_Exercise material_:
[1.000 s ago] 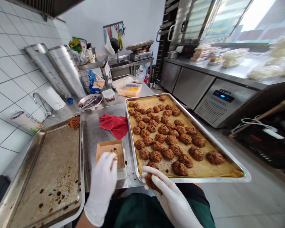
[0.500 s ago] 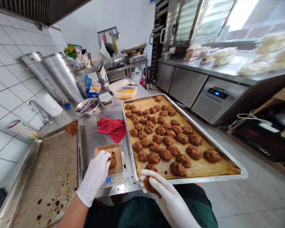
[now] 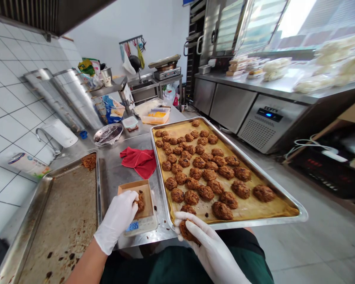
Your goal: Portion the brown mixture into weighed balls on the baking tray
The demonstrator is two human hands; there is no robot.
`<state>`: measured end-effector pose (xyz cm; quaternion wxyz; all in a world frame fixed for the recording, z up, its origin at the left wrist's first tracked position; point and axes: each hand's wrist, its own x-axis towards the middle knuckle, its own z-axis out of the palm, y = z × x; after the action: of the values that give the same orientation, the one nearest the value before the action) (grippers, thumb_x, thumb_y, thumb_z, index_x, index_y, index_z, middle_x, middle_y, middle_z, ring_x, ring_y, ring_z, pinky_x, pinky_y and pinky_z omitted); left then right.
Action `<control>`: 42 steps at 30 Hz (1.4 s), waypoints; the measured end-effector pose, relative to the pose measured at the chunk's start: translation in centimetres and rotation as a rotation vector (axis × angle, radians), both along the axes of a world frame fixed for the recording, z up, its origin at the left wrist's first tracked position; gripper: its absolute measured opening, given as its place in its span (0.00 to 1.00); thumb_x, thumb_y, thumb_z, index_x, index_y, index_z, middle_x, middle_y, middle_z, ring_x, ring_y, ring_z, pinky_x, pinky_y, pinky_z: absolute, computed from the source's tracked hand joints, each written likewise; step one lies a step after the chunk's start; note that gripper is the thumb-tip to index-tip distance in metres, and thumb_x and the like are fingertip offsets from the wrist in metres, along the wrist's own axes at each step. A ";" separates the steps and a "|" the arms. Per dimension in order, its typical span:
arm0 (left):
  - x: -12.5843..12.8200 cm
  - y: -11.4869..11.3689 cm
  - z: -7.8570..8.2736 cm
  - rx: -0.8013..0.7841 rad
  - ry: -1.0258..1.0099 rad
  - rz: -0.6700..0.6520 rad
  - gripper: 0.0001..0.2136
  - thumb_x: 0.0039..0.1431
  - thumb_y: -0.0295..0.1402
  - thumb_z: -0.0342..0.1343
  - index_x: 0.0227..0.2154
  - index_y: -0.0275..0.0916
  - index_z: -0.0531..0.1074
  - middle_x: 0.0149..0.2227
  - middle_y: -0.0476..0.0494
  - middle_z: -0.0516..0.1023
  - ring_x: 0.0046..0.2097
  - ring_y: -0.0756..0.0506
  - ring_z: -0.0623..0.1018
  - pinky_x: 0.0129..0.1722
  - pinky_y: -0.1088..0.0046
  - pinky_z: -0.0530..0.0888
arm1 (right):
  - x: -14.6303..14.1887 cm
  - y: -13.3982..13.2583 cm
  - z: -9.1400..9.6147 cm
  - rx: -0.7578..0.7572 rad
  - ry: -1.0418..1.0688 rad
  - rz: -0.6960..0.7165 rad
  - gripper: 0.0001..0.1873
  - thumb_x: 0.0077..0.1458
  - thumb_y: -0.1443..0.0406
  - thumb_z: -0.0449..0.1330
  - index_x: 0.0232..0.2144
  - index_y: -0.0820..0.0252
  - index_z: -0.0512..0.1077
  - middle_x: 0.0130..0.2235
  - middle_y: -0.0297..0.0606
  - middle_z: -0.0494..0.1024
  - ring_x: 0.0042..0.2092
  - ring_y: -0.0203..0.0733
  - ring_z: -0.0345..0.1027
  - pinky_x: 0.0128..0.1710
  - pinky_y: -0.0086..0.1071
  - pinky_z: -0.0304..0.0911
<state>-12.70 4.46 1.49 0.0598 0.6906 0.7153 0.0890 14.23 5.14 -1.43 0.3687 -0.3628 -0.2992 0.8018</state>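
My left hand [image 3: 117, 219], in a white glove, has its fingers closed on a brown dough lump [image 3: 140, 201] inside a small cardboard box [image 3: 136, 189] that sits on a digital scale [image 3: 139, 225] with a lit display. My right hand [image 3: 205, 244], also gloved, holds a brown dough ball [image 3: 185, 232] at the near edge of a large metal tray [image 3: 284, 197]. That tray is lined with paper and carries several rows of dough balls [image 3: 205, 175].
A dirty metal tray [image 3: 59, 221] with crumbs and a dough heap [image 3: 89, 161] lies at the left. A red cloth [image 3: 138, 160], a metal bowl [image 3: 108, 134] and a plastic container [image 3: 156, 115] sit farther back on the steel counter. Steel cabinets line the right.
My left hand drew back toward me and lowered the dough lump into the box on the scale, whose display now shows. My right hand kept its dough ball at the tray edge.
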 end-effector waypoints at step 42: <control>-0.4 -1.3 0.4 0.163 -0.375 0.105 0.13 0.62 0.29 0.51 0.48 0.40 0.73 0.51 0.40 0.76 0.54 0.41 0.74 0.59 0.61 0.66 | 0.0 2.2 1.0 0.113 0.061 -0.098 0.09 0.59 0.62 0.63 0.43 0.54 0.75 0.39 0.37 0.77 0.38 0.38 0.68 0.38 0.29 0.65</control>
<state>-13.06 3.16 1.92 0.1310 0.6264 0.7169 0.2765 14.26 7.38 -0.45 0.4365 -0.3312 -0.3144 0.7752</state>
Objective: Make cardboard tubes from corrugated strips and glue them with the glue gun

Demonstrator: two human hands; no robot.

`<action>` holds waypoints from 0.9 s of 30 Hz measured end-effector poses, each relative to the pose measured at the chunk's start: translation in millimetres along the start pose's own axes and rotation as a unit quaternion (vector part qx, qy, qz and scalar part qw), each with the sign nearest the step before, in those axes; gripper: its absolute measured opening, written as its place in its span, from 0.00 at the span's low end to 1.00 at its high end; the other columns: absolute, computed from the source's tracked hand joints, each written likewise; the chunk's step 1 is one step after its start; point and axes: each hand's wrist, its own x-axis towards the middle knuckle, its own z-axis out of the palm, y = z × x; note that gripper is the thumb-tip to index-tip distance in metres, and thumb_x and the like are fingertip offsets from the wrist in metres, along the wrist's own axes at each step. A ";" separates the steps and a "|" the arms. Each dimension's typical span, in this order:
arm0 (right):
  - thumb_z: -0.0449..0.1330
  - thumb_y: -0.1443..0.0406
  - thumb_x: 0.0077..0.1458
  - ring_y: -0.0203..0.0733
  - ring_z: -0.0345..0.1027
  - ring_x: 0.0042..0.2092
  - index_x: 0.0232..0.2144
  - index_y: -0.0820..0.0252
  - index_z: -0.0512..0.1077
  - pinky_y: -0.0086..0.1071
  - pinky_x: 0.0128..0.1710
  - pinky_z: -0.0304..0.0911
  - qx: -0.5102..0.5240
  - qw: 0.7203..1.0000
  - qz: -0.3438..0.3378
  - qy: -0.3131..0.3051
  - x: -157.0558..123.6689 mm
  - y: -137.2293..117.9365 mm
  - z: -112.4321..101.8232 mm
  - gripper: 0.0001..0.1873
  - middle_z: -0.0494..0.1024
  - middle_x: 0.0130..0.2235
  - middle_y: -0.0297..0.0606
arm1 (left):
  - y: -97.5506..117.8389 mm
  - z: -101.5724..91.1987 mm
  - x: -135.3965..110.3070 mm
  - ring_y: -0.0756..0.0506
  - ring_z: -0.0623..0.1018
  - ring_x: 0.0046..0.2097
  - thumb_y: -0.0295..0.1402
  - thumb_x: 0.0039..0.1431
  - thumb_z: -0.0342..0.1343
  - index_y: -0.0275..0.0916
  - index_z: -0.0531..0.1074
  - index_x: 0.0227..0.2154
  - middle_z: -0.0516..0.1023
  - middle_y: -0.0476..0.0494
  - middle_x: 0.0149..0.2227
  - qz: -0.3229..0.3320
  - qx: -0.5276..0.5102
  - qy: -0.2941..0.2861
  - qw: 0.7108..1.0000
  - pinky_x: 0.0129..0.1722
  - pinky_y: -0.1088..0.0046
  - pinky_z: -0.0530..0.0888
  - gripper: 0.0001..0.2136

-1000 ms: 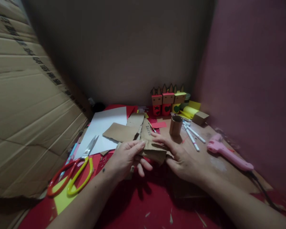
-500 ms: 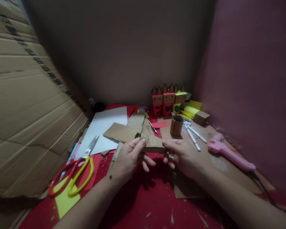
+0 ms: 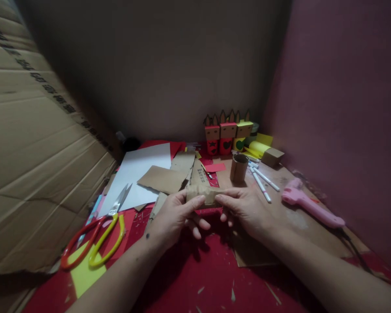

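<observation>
Between both hands, above the red table covering [image 3: 195,278], is a small strip of brown cardboard [image 3: 204,194] with a wrinkled surface. My left hand [image 3: 182,213] pinches its left end, thumb along the near side. At the right end, my right hand [image 3: 243,208] grips it between thumb and fingers. Just beyond the right hand stands a brown cardboard tube [image 3: 239,169], upright and open at the top. Flat cardboard pieces [image 3: 161,179] lie behind the left hand. Scissors [image 3: 109,221] with red and yellow handles rest to the left, blades partly apart.
A pink glue gun [image 3: 313,204] with a cable lies at the right on a cardboard sheet [image 3: 280,226]. White pens [image 3: 260,184] are beside the tube. Three decorated tube figures [image 3: 226,137] stand at the back. White paper [image 3: 143,169] lies left; a large cardboard panel [image 3: 35,143] rises there.
The thumbs have shifted inward along the cardboard strip, and its near edge has tilted. The whole view has moved slightly, so the table things appear a little further left and up.
</observation>
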 end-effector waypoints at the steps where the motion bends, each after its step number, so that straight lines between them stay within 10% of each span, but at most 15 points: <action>1: 0.60 0.63 0.48 0.28 0.57 0.13 0.30 0.64 0.76 0.20 0.12 0.52 -0.010 1.000 -0.007 0.010 -1.2 -0.8 1.1 0.10 0.69 0.13 0.30 | 0.9 -0.5 0.1 0.49 0.75 0.17 0.35 0.55 0.54 0.34 0.68 0.38 0.77 0.45 0.20 -0.012 0.005 -0.002 1.000 0.12 0.81 0.67 0.10; 27: 0.57 0.59 0.52 0.35 0.69 0.18 0.38 0.67 0.72 0.24 0.16 0.64 0.028 0.997 -0.027 -0.060 1.4 2.1 -0.7 0.17 0.74 0.18 0.35 | -6.5 1.8 4.0 0.51 0.75 0.20 0.36 0.56 0.53 0.33 0.70 0.39 0.78 0.42 0.26 0.036 0.001 0.013 0.999 0.15 0.81 0.70 0.12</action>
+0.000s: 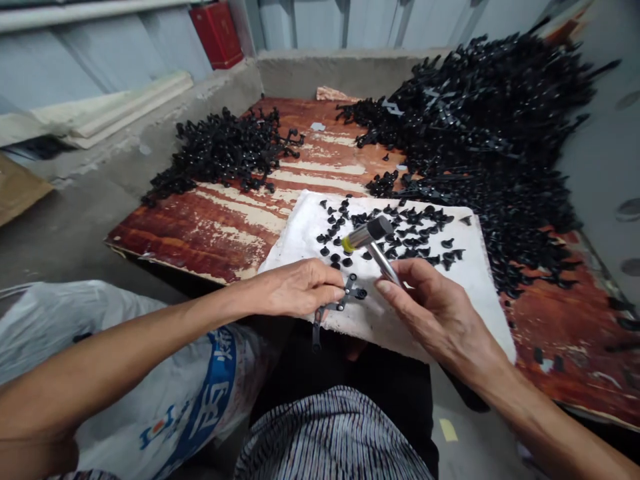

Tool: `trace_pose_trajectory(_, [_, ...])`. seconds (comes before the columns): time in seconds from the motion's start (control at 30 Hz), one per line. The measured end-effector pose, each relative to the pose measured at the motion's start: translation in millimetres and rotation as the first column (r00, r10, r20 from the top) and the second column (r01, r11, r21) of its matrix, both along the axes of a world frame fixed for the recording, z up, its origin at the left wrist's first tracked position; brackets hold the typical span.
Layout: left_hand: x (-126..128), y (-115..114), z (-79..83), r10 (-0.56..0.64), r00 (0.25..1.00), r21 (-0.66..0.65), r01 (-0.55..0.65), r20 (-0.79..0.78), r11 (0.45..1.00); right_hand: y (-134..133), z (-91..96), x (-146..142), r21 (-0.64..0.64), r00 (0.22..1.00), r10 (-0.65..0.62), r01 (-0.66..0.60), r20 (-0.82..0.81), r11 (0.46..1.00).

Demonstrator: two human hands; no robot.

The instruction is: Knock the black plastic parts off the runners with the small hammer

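My left hand (305,288) is closed, its thumb and fingers pinching a black jointed plastic bracket (341,307) at the front edge of a white cloth-like sheet (480,293). One arm of the bracket hangs down past that edge. In my right hand (435,307) is a small mallet (373,232) with a metal shaft, a black face and a yellow face. Its head is above the sheet, apart from the bracket. Several small black plastic parts (415,230) lie scattered on the sheet just beyond the mallet.
A large heap of black parts (490,127) covers the right and back of the worn red-brown board (250,220). A smaller black pile (225,150) lies at back left. Beside my left arm stands a white plastic sack (130,347). A red box (217,33) sits by the wall.
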State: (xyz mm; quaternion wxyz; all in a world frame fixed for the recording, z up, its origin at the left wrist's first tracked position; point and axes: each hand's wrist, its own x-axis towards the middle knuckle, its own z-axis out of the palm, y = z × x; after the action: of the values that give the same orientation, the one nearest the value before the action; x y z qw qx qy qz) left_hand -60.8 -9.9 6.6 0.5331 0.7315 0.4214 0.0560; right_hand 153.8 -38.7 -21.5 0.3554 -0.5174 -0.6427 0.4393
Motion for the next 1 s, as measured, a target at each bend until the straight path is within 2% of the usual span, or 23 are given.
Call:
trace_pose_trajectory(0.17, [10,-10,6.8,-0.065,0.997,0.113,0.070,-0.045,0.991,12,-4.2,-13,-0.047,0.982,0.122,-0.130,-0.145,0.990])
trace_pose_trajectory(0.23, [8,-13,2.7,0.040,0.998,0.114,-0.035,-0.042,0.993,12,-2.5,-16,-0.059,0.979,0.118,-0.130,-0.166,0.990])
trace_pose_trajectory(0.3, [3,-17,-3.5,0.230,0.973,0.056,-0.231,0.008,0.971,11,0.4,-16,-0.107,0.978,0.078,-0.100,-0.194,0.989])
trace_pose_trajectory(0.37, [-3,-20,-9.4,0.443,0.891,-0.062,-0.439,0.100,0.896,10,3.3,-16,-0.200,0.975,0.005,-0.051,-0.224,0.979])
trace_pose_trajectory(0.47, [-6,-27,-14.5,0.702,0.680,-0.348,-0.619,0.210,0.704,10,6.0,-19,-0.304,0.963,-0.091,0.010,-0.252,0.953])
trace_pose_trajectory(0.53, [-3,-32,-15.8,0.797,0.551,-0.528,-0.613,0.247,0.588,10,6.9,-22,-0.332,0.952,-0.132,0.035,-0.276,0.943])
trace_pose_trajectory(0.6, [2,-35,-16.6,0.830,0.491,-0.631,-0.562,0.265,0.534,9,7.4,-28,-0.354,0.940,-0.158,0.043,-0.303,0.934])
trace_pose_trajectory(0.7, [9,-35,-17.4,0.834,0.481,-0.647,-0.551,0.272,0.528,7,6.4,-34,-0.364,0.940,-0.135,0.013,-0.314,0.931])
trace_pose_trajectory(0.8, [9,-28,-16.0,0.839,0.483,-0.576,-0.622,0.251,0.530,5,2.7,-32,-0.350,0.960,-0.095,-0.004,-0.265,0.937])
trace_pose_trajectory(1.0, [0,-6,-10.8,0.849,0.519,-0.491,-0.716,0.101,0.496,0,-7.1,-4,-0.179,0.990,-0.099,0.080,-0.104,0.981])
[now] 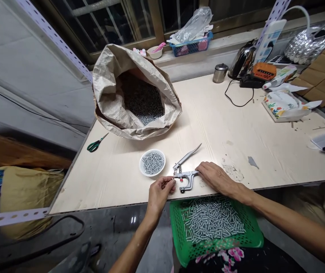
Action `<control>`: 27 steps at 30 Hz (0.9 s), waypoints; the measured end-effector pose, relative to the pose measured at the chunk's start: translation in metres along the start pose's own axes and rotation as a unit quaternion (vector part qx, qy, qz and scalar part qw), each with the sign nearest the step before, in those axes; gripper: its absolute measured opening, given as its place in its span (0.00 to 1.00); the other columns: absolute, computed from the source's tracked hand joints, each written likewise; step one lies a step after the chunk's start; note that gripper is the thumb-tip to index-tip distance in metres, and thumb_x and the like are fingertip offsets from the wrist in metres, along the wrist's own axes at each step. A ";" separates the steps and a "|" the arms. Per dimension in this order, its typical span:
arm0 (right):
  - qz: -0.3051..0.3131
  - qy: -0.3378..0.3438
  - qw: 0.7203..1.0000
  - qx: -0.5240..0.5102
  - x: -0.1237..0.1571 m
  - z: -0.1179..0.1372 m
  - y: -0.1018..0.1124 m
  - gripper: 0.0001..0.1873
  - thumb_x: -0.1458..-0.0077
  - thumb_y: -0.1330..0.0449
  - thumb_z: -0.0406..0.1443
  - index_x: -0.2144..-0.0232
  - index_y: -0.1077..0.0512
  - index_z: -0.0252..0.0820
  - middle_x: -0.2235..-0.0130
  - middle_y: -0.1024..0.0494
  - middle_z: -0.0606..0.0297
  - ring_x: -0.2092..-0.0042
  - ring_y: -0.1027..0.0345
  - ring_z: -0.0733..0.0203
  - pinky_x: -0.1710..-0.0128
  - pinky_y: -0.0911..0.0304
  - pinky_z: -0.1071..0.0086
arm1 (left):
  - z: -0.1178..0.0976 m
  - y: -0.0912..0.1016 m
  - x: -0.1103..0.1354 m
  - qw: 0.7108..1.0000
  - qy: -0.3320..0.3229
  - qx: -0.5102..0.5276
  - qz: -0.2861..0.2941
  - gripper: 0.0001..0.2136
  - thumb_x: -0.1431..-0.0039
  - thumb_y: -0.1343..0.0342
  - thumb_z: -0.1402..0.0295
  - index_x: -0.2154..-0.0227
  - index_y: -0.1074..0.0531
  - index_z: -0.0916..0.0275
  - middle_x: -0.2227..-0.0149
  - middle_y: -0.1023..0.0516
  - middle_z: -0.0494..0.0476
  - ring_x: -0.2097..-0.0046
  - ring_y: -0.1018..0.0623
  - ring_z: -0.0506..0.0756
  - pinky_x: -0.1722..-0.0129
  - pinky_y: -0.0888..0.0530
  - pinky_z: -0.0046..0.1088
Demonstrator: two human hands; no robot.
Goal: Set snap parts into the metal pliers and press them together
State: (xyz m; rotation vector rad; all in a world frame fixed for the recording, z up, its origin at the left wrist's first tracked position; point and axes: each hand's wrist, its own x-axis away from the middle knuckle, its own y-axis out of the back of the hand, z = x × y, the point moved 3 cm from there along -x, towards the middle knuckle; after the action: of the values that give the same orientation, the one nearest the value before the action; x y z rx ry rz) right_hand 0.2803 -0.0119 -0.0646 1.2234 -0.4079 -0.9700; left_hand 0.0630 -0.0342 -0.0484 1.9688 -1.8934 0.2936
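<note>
Grey metal snap-fastener pliers (190, 182) lie near the table's front edge, their upper lever raised and a small red tip showing in the jaw. My right hand (214, 175) is closed on the end of their lower handle. Just left of the jaw, my left hand (162, 187) has thumb and fingers pinched together; whatever they hold is too small to name. Behind it stands a white bowl (141, 167) full of small silvery metal pieces. Below the table edge, a green basket (176, 242) holds many similar pieces, longer-looking and heaped.
A large open sack (105, 91) with dark and silvery small metal parts stands at the back left. Green-handled scissors (94, 146) lie near the left edge. A metal canister (219, 74), a kettle (240, 60), an orange device (264, 71) and a tissue pack (286, 104) occupy the back right.
</note>
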 end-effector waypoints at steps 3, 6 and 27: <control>-0.018 0.016 0.999 0.024 0.006 -0.002 -0.001 0.09 0.39 0.53 0.27 0.66 0.35 0.40 0.66 0.31 0.62 0.66 0.41 0.60 0.66 0.47 0.66 | -0.002 -0.005 0.005 0.998 -0.012 -0.058 -0.007 0.17 0.55 0.38 0.55 0.71 0.24 0.67 0.75 0.23 0.54 0.72 0.26 0.51 0.70 0.30 0.25; -0.042 0.031 0.998 0.044 0.010 -0.002 -0.002 0.08 0.39 0.52 0.27 0.65 0.34 0.39 0.65 0.30 0.60 0.65 0.41 0.59 0.65 0.48 0.65 | -0.002 -0.012 0.009 0.994 -0.020 -0.106 -0.015 0.17 0.54 0.39 0.55 0.72 0.23 0.67 0.73 0.21 0.57 0.69 0.25 0.53 0.67 0.30 0.27; -0.040 0.023 0.997 0.054 0.006 -0.001 -0.005 0.09 0.38 0.52 0.28 0.68 0.34 0.40 0.67 0.30 0.62 0.64 0.44 0.58 0.64 0.51 0.64 | 0.006 -0.020 -0.007 0.973 0.024 -0.230 0.026 0.20 0.60 0.42 0.51 0.77 0.24 0.67 0.80 0.27 0.53 0.76 0.34 0.50 0.75 0.40 0.24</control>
State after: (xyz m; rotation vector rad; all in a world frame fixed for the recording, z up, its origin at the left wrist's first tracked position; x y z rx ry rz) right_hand 0.2824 -0.0163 -0.0705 1.3666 -0.3807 -0.9962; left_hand 0.0819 -0.0305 -0.0593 1.5890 -1.7877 -0.0807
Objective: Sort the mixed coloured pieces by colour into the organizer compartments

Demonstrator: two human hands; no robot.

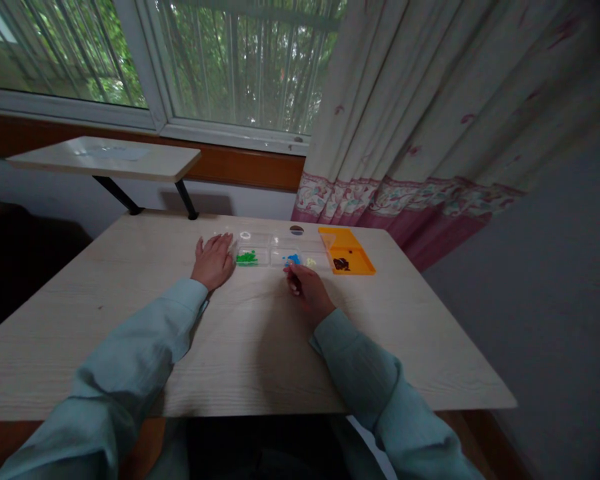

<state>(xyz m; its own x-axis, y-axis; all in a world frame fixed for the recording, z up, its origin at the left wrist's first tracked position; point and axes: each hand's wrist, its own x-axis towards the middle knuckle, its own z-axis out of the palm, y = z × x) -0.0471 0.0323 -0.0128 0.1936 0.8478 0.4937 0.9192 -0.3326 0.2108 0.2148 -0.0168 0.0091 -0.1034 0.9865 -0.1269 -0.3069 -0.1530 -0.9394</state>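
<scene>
My left hand [215, 261] lies on the table with its fingers stretched out, at the left end of a clear compartment box [263, 241]. Small green pieces [247, 258] fill a front compartment close to that hand. My right hand [307, 287] is at the box's front edge, thumb and fingertips pinched together. Anything between those fingertips is too small to make out. Just beyond them are small blue pieces [293, 258], and pale yellow pieces [311, 262] lie to their right. An orange tray [364, 265] at the right end holds small dark pieces [341, 265].
The box stands toward the back of a pale wooden table [230, 353]. A raised shelf [130, 159] on black supports is at the back left. Behind the table hang a curtain [380, 133] and a window. A dark round cable hole [297, 230] sits behind the box.
</scene>
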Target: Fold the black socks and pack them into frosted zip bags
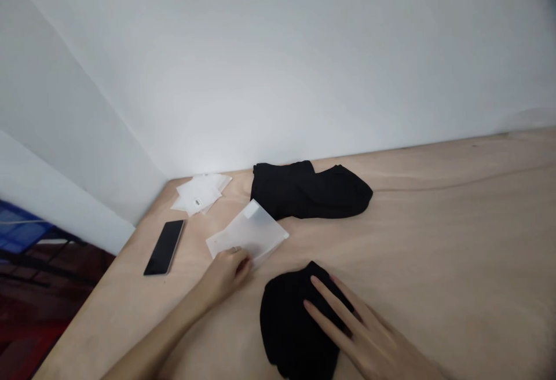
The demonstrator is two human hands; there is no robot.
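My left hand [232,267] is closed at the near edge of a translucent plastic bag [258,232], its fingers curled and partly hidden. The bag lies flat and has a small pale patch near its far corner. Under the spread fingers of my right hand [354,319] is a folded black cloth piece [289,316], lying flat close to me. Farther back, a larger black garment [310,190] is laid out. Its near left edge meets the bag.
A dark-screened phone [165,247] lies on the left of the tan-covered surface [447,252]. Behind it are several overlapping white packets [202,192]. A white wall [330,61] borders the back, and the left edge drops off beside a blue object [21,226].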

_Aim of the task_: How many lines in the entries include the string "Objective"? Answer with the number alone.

_Exercise response_: 2